Task description
From the records, return each line that has the word "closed" in it.

Items from a dataset:

════════════════

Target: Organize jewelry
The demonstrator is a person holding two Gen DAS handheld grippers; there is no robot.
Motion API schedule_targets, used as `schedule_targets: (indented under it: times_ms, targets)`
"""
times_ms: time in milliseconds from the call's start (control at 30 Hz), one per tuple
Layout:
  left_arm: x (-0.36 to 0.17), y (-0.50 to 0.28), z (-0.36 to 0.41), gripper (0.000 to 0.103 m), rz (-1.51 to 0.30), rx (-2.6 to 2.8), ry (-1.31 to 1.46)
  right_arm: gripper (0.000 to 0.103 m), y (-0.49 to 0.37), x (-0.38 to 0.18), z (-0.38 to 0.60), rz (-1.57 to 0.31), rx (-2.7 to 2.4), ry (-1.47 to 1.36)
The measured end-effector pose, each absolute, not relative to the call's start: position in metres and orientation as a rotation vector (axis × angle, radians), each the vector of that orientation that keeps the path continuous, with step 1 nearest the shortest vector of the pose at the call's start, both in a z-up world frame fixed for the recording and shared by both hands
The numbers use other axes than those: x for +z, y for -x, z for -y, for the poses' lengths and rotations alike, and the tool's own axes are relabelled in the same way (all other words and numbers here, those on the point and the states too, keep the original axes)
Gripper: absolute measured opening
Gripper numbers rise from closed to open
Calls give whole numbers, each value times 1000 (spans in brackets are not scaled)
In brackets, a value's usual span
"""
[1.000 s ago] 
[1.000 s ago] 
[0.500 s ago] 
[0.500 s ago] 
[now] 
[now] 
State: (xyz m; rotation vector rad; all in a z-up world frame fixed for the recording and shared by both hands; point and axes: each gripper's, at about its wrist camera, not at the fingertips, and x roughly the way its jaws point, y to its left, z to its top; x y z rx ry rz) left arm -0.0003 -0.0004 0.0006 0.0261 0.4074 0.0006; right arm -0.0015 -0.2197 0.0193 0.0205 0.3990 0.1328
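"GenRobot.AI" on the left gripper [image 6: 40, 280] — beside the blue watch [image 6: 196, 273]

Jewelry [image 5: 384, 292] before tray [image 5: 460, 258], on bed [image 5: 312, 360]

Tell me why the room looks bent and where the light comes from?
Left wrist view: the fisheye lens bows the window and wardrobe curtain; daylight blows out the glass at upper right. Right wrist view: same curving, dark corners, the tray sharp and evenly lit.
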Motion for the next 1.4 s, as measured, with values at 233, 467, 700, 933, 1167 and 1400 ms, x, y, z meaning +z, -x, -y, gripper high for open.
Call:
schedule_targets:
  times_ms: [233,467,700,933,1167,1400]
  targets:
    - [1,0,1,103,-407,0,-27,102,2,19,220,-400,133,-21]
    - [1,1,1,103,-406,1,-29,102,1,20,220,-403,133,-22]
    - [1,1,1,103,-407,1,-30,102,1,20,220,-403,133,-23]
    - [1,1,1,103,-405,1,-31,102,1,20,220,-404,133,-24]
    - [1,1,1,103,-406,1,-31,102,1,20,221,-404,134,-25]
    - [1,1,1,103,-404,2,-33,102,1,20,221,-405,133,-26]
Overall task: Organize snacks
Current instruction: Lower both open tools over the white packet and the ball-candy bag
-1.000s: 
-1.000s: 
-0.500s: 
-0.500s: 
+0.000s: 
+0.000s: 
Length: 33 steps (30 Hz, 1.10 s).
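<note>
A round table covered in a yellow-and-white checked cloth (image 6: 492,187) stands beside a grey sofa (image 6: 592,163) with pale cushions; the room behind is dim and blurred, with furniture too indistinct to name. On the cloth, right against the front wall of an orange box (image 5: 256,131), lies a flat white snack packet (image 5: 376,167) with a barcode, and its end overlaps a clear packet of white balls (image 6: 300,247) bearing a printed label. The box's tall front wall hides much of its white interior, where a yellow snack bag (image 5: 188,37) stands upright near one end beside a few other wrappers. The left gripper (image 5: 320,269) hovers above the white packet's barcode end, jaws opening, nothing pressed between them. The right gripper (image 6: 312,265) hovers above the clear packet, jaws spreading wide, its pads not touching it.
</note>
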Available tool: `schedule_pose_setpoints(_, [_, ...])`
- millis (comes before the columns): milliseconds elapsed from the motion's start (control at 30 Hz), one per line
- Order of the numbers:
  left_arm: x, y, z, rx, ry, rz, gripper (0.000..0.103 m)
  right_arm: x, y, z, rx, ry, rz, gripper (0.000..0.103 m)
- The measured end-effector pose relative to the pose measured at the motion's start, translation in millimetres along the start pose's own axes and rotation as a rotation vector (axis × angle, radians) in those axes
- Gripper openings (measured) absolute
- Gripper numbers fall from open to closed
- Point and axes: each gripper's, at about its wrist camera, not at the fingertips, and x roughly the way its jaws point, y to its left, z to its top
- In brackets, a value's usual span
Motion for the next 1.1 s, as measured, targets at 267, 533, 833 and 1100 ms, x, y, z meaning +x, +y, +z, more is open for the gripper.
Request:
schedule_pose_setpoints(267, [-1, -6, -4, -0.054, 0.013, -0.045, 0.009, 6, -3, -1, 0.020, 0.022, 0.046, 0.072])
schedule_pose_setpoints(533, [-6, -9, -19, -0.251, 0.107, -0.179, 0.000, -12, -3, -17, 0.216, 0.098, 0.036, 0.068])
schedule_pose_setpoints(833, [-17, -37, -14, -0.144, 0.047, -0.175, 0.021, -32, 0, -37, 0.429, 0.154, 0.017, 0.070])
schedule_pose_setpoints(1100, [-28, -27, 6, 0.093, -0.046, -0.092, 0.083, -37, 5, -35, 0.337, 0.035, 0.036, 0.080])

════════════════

Exercise result
Gripper numbers rise from closed to open
- Gripper numbers fall from open to closed

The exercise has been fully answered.